Honorary awards

Lloyd Frederic Rees

Lloyd Frederic Rees, artist, part-time Instructor in Freehand Drawing and Part-time Lecturer in Sculpture and Painting in the Faculty of Architecture in the University of Sydney 1946-69, was awarded the honorary degree of Doctor of Letters on 9 May 1970.

Lloyd Rees

Lloyd Rees, photo G3_224_1081, University of Sydney Archives.

Citation

Presented by the Vice-Chancellor, Professor Bruce Williams:

In his delightful volume - "The Small Treasures of a Lifetime" - Lloyd Rees writes that he was conscious of his natural instincts for drawing and painting before his school days began.

At school, in Brisbane, it seems that he was not good at mathematics but he used his artistic talents to obscure this. For in exchange for drawings of the devil and like beings, a fellow student helped him with his exercises. When, whether from "prickings of conscience or fear for the more distant future", he ceased this practice, his apparent progress in maths was not maintained.

After one year at high school which included formal instruction in art, he sought apprentice training in architecture, to follow up an "almost fanatical interest in architecture". But always an honest answer to the question, "How are your mathematics?" frustrated his ambitions.

This did not daunt his enthusiasm for drawing buildings, whether real or ideal, and this kept him in contact with architects. He was given greater encouragement by, amongst others, Robin Dods - Sir Lorimer's father and the leading Brisbane architect of the day. With pencil, pen and paper, and impressions of Paris buildings derived from his first school geography book, Rees redesigned Brisbane as a city of handsome buildings, boulevards, riverside quays, graceful bridges, trees, squares, and fountains.

In Brisbane he developed a drawing technique based on the white of the paper and a minimum of line to express light and shade. He used fine and broken line with an almost cobweb texture, to express the shimmer of light in black and white, in much the same way that broken colour does in painting.

But it was a limited medium and inadequate to express the deeper tones of Sydney, where he came from Brisbane in 1919 at the age of 24. Sydney called for interpretation in paint, and so, he tells us, the problem of oil painting had to be faced. This led to long years of struggle and failure.

But Rees persisted and triumphed. His great retrospective exhibition at the Art Gallery last year showed that the paintings of his eighth decade have reached new heights of skill and vision in the handling of light. He was born with talent, but the full development of that talent required courage, a grand vision, and a sense of calling.

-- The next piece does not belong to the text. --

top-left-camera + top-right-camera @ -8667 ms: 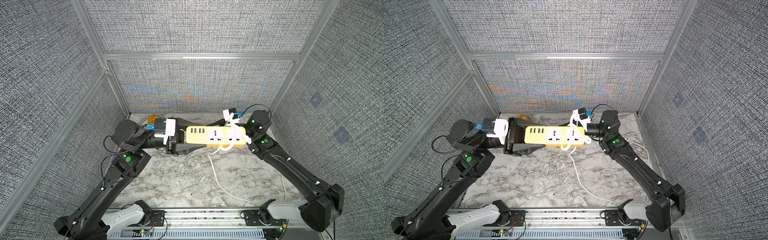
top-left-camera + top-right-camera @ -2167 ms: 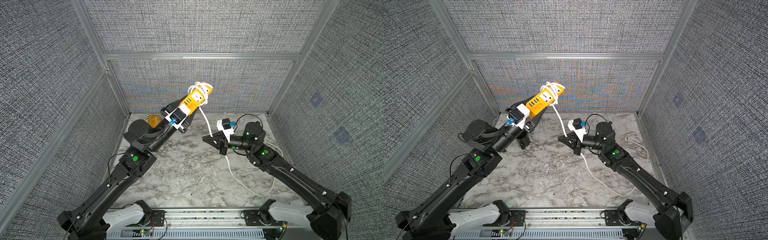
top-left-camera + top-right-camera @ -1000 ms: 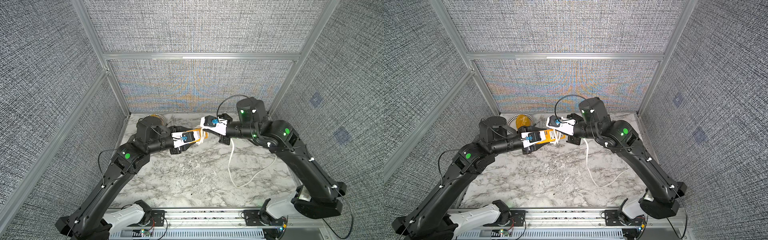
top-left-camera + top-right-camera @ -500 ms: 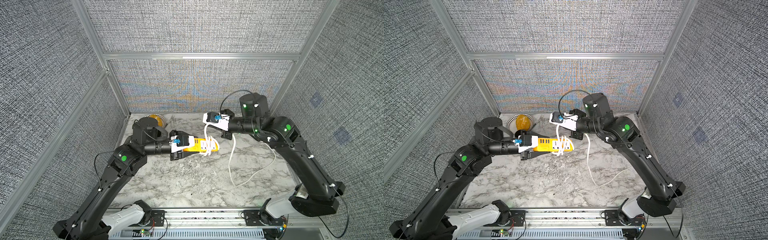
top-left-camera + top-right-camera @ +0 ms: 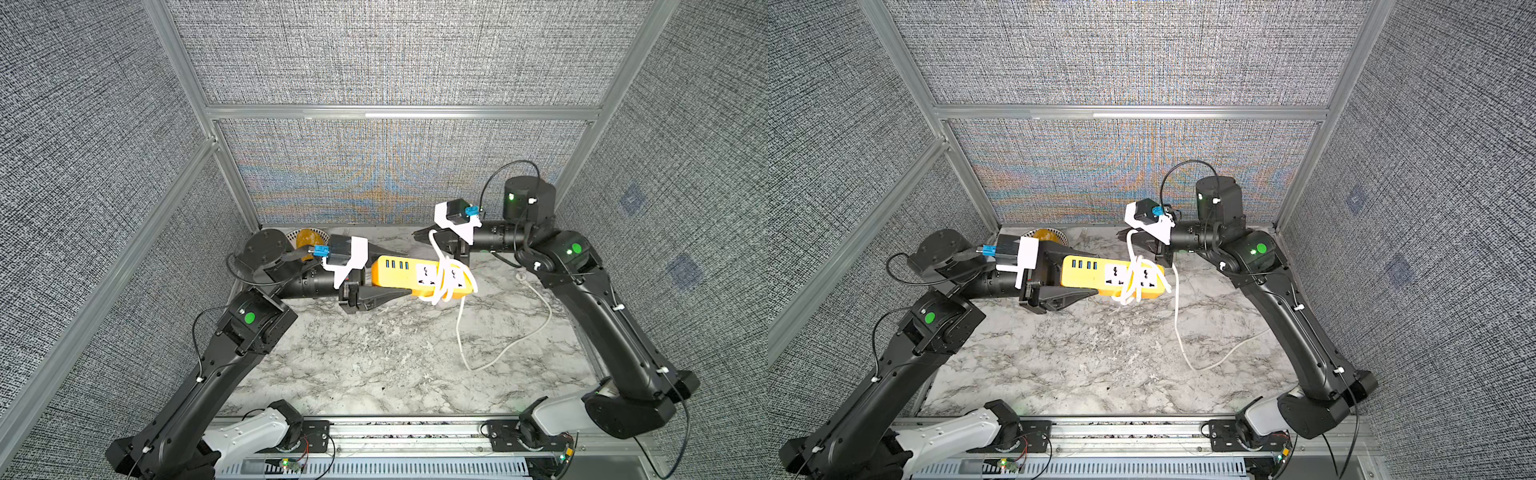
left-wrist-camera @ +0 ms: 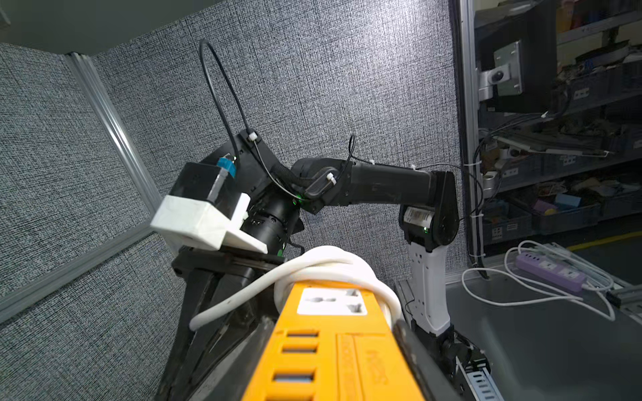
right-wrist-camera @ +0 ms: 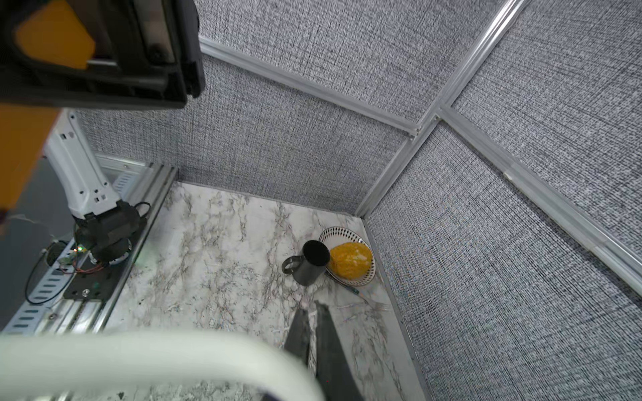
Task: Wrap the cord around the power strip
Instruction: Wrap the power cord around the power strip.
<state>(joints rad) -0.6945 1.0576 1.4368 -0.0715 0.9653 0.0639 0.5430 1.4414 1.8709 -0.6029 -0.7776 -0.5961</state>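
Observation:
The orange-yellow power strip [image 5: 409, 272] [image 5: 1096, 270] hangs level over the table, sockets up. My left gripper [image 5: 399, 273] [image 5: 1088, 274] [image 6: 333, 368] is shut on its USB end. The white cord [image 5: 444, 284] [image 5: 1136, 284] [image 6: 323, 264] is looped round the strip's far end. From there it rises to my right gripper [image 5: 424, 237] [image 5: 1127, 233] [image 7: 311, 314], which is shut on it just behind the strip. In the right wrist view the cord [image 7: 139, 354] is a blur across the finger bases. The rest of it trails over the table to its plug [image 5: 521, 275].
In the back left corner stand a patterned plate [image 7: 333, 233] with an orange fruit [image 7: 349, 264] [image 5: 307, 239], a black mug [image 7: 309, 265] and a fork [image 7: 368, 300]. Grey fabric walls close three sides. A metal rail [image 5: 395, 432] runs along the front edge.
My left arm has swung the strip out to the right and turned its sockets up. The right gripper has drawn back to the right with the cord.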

In some of his recent paintings Rees has returned to his first subject, the meaning of architecture. Twenty-seven years ago, Professor Leslie Wilkinson - whom we honoured last week and are delighted to have with us again today - arranged for Lloyd
Rees to become Instructor in Art to our Scbool of Architecture. This was an inspired appointment. Lloyd Rees still instructs our students, to their great delight and benefit. His influence on successive waves of students has been enormous. He instructs them in art, and lectures on the history of art and architecture. The fire and warmth of his personality, the depth of his convictions concerning the values expressed in art and architecture, the power of his creative imagination, have inspired his students.